Sp1 binding and kinetics of complex formation on the NRE. (A) Southwestern analysis. Whole-cell extracts were prepared from P-19 cells that were untreated (−) or treated for 30 min with NDFβ. A third culture was incubated for 20 min with okadaic acid (OA) prior to treatment with NDF. Duplicate extracts (60 μg) were separated by SDS-PAGE and then subjected to either Western blot analysis with an antibody to Sp1 (left) or to Southwestern analysis with a labeled NRE probe (center and right). For control of NRE binding specificity, the Southwestern analysis was also performed in the presence of an excess of the unlabeled NRE probe (right). The Sp1 band is labeled by an arrowhead. (B) On-rate kinetics of complex formation on the NRE. Whole P-19 cell extracts prepared from untreated (lanes 1 to 9) or NDF-treated (lanes 10 to 18) cells were incubated in EMSA binding buffer.
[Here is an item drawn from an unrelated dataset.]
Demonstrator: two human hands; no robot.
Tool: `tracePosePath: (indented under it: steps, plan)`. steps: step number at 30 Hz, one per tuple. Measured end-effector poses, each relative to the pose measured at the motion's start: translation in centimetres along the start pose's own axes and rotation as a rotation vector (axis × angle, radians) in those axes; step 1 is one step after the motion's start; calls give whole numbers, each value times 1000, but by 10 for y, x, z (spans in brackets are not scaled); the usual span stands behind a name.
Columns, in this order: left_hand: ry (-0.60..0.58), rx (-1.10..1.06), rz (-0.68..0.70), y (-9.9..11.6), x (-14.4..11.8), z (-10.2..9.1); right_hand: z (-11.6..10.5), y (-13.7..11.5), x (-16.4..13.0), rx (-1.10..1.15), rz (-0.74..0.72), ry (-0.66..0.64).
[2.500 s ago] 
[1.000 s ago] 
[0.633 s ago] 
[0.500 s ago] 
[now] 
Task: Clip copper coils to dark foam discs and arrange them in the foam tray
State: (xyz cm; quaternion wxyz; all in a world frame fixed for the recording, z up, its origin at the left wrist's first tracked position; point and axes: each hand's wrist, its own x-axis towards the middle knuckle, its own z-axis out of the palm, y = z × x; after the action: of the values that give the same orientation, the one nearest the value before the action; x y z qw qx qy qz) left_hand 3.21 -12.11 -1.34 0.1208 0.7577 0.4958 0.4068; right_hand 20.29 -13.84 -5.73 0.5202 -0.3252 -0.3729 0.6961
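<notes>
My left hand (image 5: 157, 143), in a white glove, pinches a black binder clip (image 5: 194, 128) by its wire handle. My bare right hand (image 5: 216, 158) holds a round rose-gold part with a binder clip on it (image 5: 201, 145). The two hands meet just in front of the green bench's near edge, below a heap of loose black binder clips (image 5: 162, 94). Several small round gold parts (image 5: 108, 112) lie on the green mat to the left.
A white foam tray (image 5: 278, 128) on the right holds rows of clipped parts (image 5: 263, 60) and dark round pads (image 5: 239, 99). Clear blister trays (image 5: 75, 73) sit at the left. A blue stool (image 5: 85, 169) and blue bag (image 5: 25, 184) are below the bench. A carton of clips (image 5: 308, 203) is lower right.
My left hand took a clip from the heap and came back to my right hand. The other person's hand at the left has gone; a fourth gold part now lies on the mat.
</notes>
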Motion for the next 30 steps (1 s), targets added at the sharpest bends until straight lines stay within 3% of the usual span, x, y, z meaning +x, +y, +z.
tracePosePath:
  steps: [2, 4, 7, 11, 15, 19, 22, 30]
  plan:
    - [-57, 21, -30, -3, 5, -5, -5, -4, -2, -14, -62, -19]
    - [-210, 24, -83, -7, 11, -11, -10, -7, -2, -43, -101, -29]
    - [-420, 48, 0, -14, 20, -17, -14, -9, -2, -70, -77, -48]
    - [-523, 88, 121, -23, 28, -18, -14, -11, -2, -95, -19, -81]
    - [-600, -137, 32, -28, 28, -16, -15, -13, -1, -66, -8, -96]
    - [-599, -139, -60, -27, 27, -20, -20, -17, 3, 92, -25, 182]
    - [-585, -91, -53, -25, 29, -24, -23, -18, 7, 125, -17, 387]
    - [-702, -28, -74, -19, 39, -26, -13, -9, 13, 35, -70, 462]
Equal volumes were removed and incubated for the indicated time intervals with a labeled NRE probe. At the end of the incubation, samples were loaded on a running mobility shift gel. The positions of the NRE-specific complexes are marked by a solid arrowhead (the slowest-migrating complex), an open arrowhead, and brackets (the fastest-migrating complex). Time is marked as seconds (“) or minutes (’). Note that due to continuous electrophoresis while loading samples on the gel, all of the bracket-labeled bands represent the same complex.

FIG. 7

The kinase that enhances Sp1 binding to NRE is NDFβ inducible and okadaic acid sensitive. P-19 cells were treated with NDFβ for the indicated time intervals in the absence (−) or presence (+) of 0.5 μM okadaic acid (added 20 min prior to NDFβ). Cell extracts were then analyzed for kinase activity by using a recombinant form of the human Sp1 protein and an in-gel kinase assay as detailed in Materials and Methods. The position of the kinase which is induced by NDF and inhibited by okadaic acid is marked by an arrow. The locations of molecular weight marker proteins are indicated in thousands.